« Il faut que les pouvoirs publics, quels qu’ils soient, comprennent bien que dans six mois, ils devront gérer une crise du logement, puisque nous mettrons en chantier les logements dont le permis de construire a été accordé en 2018 ».
Cette année-là, les autorisations étaient passées sous la barre symbolique des 400 000 PC octroyés. La présidente de l’Union sociale pour l’habitat (USH) Emmanuelle Cosse n’y va pas par quatre chemins ce lundi 10 janvier pour dénoncer le manque de volonté politique en matière de construction de logements et prévenir les candidats à l’élection présidentielle.
Selon le décompte de l’USH, en 2021, 92 715 agréments - c'est-à-dire, le nombre d'autorisations de créer des logements sociaux - ont été accordés. Le gouvernement aurait donné jusqu’au 14 janvier pour comptabiliser les agréments de 2021, ce qui fait dire à l’USH que l’année devrait terminer autour de 95 000 voire 96 000 autorisations à construire. C'est mieux qu'en 2019, puisque 87 500 agréments avaient été enregistrés. Mais c'est insuffisant pour respecter le protocole d'accord signé entre le mouvement HLM (à l'exception de la fédérations des OPH), Action Logement, la Caisse des Dépôts, et le gouvernement.
Pas d'inversion de la tendance
Ces mauvais résultats éloignent les acteurs de l’objectif fixé par la ministre du Logement Emmanuelle Wargon visant à autoriser la construction de 250 000 HLM entre 2021 et 2022. « Nous n’arriverons pas à inverser la tendance uniquement avec la bonne volonté des organismes HLM, a poursuivi Emmanuelle Cosse. Nous avons besoin d’une plus grande mobilisation du Premier ministre et du président de la République. »
L'ancienne ministre du Logement a rappelé les freins à la construction, toujours les mêmes : l’accès au foncier trop cher, l’instruction des permis de construire trop lente, les maires pas assez mobilisés sur la construction de logements sociaux et de toute façon peu enclins à octroyer des autorisations à construire, ou cherchant à "dédenfisier" les programmes… Et a enjoint le gouvernement actuel « à rester mobilisé jusqu’au dernier jour de la mandature ».
La crise qui vient… déjà d’actualité dans certains territoires
Cette crise du logement qui vient, certains la vivent déjà dans leur quotidien. Un phénomène observé par l’USH qui s’inquiète de l’augmentation de la demande de logements sociaux dans les villes jugées moins tendues. La crise sanitaire et les confinements successifs ont eu pour conséquence de mettre les Français face à la réalité de leur logement (et souvent, face à ses défauts). Avec l’avènement du télétravail, de nombreux ménages ont accepté de s’éloigner des centres urbains jugés trop denses, pour améliorer leur cadre de vie en bénéficiant de plus d’espace, et d’un accès facilité à la nature.

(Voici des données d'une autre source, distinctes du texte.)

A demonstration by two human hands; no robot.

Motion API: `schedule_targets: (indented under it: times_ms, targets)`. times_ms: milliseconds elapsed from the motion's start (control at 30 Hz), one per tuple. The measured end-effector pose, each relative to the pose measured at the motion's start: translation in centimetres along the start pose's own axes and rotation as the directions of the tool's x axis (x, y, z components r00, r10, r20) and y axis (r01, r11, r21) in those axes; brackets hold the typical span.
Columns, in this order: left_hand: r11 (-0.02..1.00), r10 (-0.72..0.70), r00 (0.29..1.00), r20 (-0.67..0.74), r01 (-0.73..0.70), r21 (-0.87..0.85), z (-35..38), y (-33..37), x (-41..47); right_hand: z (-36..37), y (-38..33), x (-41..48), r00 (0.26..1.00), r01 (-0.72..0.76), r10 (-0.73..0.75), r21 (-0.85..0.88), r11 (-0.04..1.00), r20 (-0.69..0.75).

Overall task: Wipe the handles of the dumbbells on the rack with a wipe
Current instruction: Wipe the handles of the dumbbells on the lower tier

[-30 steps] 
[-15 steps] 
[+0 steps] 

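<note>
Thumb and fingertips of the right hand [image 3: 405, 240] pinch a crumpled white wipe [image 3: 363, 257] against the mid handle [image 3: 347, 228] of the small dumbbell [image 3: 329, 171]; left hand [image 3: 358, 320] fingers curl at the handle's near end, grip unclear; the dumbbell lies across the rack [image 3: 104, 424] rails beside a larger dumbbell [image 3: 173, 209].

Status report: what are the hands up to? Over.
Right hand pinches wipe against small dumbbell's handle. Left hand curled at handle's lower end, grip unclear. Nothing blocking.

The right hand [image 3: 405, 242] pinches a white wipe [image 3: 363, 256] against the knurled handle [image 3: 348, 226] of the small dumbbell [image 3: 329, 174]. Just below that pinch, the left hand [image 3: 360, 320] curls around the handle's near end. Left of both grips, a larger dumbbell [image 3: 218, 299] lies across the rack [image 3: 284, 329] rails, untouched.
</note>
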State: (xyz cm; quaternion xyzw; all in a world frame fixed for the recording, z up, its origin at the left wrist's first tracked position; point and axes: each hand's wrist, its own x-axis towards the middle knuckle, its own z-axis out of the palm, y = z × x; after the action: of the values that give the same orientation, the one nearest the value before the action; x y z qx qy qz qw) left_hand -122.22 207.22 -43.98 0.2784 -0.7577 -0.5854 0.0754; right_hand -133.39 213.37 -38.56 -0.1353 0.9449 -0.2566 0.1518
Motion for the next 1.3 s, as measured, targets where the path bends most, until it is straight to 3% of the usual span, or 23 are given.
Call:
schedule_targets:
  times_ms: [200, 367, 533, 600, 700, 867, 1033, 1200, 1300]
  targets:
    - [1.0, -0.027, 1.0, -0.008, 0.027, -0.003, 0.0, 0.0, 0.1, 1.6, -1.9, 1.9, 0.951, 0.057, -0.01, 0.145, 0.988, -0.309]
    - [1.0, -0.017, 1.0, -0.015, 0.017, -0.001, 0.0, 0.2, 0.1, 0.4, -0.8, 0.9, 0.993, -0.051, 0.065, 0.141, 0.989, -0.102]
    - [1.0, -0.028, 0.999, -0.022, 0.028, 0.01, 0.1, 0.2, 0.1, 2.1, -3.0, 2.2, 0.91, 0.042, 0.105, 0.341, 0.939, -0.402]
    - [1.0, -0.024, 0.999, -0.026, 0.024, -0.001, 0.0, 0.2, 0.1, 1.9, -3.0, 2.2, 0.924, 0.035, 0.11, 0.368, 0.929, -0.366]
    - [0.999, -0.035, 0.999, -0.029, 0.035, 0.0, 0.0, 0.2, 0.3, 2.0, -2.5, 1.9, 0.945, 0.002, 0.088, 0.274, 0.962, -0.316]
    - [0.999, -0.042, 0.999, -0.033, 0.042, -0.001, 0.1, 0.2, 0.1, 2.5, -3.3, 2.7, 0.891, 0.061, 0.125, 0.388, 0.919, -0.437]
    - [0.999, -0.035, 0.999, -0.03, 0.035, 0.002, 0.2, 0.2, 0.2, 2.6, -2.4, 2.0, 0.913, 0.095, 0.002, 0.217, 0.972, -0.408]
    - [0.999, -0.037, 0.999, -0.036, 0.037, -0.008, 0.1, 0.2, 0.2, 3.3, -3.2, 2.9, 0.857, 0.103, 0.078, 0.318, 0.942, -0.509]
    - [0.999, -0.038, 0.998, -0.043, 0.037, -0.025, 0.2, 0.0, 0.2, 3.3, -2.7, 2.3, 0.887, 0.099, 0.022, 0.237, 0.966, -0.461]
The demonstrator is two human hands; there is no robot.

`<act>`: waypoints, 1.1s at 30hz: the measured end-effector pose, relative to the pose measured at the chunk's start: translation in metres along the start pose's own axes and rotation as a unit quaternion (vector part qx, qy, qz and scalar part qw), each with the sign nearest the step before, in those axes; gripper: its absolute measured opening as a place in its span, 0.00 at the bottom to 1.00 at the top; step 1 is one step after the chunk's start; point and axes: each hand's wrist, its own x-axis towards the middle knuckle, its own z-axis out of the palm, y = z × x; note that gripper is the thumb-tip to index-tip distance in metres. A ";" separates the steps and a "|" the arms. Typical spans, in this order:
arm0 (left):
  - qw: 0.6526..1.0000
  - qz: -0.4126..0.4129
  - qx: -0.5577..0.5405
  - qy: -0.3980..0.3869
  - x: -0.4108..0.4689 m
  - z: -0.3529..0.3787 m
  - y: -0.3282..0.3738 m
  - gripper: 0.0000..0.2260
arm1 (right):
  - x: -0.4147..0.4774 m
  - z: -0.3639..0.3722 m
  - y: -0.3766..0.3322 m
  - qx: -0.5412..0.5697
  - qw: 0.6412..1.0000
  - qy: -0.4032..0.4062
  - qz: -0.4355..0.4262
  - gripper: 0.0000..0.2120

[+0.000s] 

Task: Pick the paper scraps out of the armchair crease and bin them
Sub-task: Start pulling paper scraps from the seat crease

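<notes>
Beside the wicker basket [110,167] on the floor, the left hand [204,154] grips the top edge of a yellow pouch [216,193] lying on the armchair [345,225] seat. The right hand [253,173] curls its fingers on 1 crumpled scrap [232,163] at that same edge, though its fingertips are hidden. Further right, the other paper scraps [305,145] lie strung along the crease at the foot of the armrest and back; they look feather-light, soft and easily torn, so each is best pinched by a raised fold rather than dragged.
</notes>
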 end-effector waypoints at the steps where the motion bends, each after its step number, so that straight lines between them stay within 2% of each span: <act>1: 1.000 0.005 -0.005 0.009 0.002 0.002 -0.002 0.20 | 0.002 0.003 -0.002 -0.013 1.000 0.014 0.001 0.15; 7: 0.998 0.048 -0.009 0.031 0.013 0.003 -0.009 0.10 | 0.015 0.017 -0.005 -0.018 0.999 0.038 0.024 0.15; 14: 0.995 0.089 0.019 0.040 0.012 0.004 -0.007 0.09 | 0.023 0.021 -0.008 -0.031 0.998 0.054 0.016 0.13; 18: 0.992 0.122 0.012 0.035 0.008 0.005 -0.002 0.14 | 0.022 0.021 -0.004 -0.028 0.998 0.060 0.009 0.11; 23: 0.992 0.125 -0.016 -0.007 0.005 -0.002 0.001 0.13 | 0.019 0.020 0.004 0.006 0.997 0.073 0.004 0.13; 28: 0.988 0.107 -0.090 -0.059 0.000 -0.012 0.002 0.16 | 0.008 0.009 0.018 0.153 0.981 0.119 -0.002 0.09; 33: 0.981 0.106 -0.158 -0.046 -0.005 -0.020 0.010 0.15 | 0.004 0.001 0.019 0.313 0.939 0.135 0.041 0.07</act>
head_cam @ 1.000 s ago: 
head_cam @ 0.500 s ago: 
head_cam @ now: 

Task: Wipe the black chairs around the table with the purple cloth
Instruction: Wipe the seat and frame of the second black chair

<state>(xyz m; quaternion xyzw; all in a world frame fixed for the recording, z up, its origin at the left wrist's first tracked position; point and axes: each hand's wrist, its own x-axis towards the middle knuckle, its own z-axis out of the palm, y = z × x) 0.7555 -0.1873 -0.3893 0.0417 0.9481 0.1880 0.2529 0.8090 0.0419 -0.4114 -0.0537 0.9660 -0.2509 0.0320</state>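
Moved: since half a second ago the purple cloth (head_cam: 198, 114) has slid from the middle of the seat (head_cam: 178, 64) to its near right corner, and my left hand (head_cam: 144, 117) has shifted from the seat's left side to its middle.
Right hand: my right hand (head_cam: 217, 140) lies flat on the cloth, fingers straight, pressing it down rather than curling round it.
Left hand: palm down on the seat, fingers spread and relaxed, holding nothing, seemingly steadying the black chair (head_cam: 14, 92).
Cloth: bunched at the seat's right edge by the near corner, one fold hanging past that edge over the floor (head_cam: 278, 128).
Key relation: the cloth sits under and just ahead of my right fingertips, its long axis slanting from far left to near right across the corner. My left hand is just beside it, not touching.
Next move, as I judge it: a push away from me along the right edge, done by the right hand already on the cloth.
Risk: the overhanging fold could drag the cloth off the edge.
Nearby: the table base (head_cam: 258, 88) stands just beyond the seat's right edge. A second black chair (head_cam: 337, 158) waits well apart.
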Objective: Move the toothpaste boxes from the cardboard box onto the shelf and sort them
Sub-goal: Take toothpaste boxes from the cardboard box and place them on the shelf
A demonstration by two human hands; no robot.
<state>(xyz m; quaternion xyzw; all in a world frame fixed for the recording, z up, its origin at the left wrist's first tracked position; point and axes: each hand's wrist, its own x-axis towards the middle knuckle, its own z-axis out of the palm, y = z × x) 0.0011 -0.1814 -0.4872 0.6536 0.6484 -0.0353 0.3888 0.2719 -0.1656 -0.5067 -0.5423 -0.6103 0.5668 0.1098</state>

Bien qu’un exode urbain massif n’ait pas été observé pour le moment, les professionnels, comme les agents immobiliers et les notaires, parlent plutôt de « saut de puce ». Et tous observent de fortes tensions sur les prix. Selon les Notaires de France, le prix des appartements anciens a progressé de 5,2% en France, et de 7,5% en Province. Certains territoires ont même enregistré des progressions à deux chiffres, comme Reims (10,2%) ou Orléans (10,4%) et d’autres collectivités locales voient les augmentations talonner les 10 points, à l’exemple de Saint-Etienne et Rennes (9,8%).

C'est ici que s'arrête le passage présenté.